Le secteur du numérique en France voit son impact environnemental s’accroître, selon la dernière enquête de l’Arcep. L’autorité de régulation a dévoilé ce 22 mai son édition 2026 du rapport « Pour un numérique soutenable », qui dresse l’empreinte écologique du secteur pour l’année 2024. Les résultats confirment une tendance déjà observée : la progression des émissions de gaz à effet de serre (GES) et de la consommation d’électricité, portée par les centres de données.

Les catégories étudiées Pour la première fois, l’enquête intègre les fabricants de fibre optique, aux côtés des opérateurs de communications électroniques, des fabricants de terminaux informatiques et des opérateurs de centres de données. Cette extension permet d’affiner la mesure de l’empreinte totale du numérique.

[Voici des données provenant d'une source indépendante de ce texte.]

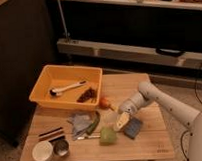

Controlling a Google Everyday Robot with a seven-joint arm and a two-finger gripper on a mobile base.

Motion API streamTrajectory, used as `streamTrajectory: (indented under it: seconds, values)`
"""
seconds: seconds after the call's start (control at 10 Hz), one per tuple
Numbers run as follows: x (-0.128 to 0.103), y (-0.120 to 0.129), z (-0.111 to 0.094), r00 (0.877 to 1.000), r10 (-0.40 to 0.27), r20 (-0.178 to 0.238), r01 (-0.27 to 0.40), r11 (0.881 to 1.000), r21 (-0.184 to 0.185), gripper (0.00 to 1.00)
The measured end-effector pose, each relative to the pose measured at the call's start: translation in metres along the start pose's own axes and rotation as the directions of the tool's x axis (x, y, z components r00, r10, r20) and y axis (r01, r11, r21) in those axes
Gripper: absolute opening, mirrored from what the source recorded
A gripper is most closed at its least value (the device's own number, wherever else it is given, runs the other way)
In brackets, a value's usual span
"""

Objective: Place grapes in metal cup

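Note:
The grapes, a small dark reddish bunch, lie inside the orange bin near its right front corner. The metal cup stands at the table's front left, next to a white cup. My gripper hangs low over the table's middle right, just above and between a green block and a blue-grey pad. It is well to the right of the grapes and far from the metal cup.
An orange-red round fruit sits just right of the bin. A grey cloth and a long green vegetable lie mid-table. Dark bars lie behind the cups. A white-handled tool lies in the bin.

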State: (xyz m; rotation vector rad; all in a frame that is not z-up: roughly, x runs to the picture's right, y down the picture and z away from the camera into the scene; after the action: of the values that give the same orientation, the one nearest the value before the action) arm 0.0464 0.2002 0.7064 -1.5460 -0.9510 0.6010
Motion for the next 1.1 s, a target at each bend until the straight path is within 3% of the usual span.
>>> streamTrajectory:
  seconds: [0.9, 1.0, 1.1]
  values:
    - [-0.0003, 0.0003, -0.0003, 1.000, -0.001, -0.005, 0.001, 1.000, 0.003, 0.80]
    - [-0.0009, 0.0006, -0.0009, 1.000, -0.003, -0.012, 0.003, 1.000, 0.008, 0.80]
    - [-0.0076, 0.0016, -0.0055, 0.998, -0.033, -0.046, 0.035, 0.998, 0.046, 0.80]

Les datacenters au cœur de la hausse L’Arcep constate que les émissions de GES et la consommation électrique des opérateurs de datacenters augmentent nettement. Cette progression est attribuée à la mise en service de nouvelles générations d’infrastructures plus puissantes, nécessaires pour répondre à la demande croissante en calcul et en stockage. Alors que la France cherche à attirer davantage de projets de datacenters sur son territoire, les oppositions citoyennes se multiplient, leurs détracteurs pointant les conséquences environnementales de ces installations.

Un paradoxe persistant Le rapport intervient alors que le secteur multiplie les annonces en faveur d’un numérique plus vert : optimisation énergétique, utilisation d’énergies renouvelables, écoconception des équipements. Pourtant, les indicateurs globaux restent orientés à la hausse. L’enquête ne fournit pas de chiffres détaillés dans sa version préliminaire, mais la tendance est jugée « inarrêtable » par les observateurs, du fait de la croissance exponentielle des usages numériques.

Des efforts insuffisants Malgré les engagements pris par les acteurs du secteur, la réduction de l’empreinte environnementale reste un défi. La consommation électrique des datacenters continue de progresser, et les fabricants de terminaux voient également leur bilan se dégrader avec le renouvellement accéléré des appareils. L’Arcep devrait publier dans les prochains jours une analyse plus détaillée des données 2024, qui permettra de préciser les contributions de chaque catégorie d’acteurs.